La mostra era stata notata dall’allora direttore dell’Istituto Italiano di Cultura di Parigi, Fabio Gambaro, giornalista culturale preparato e sensibile, che subito aveva proposto di trasferirla nella sua sede prestigiosissima: quell’Hôtel de Gallifet abitato a suo tempo da Tayllerand che ospita tutte le principali mostre dello stato italiano nella Ville Lumière. Detto, fatto: il tempo di smontarla a Milano, riallestirla a Parigi ed eccoci là, in attesa di inaugurarla con lei, la Diva Claudia, che aveva accettato di esserci.
Né Gambaro né io avevamo mai avuto occasione di incontrarla, e nessuno dei due ha mai scordato il momento del suo ingresso, un’oretta prima dell’inaugurazione: una donna normale, di eleganza sobria, che portava i suoi 80 anni con una straordinaria naturalezza, senza il minimo tentativo di inseguire il tempo perduto. Eppure, anche in quella nonchalance, in quel modo semplice, il fascino era totalmente intatto: bastava ricambiare quello sguardo che non aveva perso nulla della intensità dei vent’anni. Insomma, all’Hôtel de Gallifet, come a Donnafugata, era arrivata Angelica. E anche la curiosità era la stessa: con la felicità di girare tra le teche della sala e rivedere i libri e le riviste dei film più famosi. Si era soffermata sul paginone dell’«Espresso» in formato lenzuolo che la ritraeva al Ninfeo di Villa Giulia insieme a Cassola in occasione del Premio Strega, e molto l’aveva divertita Cara Claudia, un volumetto di Longanesi dove Giovanni Grazzini, giovane critico del «Corriere», aveva radunato le più surreali lettere che le spedivano i suoi fans da tutta Italia. E poi, in una pausa, una domanda sottovoce a mia moglie: Come va il trucco? Naturalmente più che bene, come poteva essere altrimenti? Sa, si invecchia, aveva aggiunto. Impossibile negarlo. Però lo sguardo è sempre quello, l’aveva rassicurata mia moglie.

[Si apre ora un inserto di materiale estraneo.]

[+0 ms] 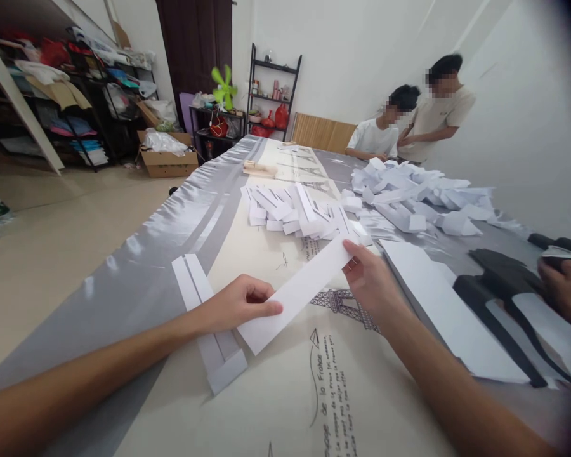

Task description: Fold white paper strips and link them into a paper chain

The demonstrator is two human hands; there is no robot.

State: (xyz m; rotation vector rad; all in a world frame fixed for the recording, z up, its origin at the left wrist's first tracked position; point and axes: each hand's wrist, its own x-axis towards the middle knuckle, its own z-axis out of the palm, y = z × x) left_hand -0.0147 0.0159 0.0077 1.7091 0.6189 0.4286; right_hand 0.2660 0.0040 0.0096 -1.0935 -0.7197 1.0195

La stessa semplicità l’aveva riservata al pubblico intervenuto per l’incontro inaugurale: una folla compatta che riempiva la maggiore sala del palazzo, dopo essersi prenotata con settimane di anticipo. E anche lì, sul palco, sollecitata dalle nostre domande, non una diva, ma una donna che aveva alle spalle una storia leggendaria, ma la sapeva raccontare con il tono quotidiano di chi parla di quello che ha comperato al supermercato: Alain Delon? Ogni tanto mi telefona. “Ciao Angelica”, mi saluta. “Sono Tancredi”. Luchino Visconti? Sì, è vero: una volta, quando facevo la pendolare tra il set del Gattopardo e quello di Otto e mezzo, mi chiese di far finta di confondermi e chiamare Fellini Luchino. L’aneddoto è stato riportato magistralmente anche da Francesco Piccolo nel suo La bella confusione; ma raccontato da lei, che queste cose le aveva vissute, aveva il sapore del mito. E il pubblico, allora come sessant’anni prima, la applaudiva con lo stesso trasporto. Speriamo solo che non la applaudano al funerale: la sua classe straordinaria merita solo un deferente silenzio.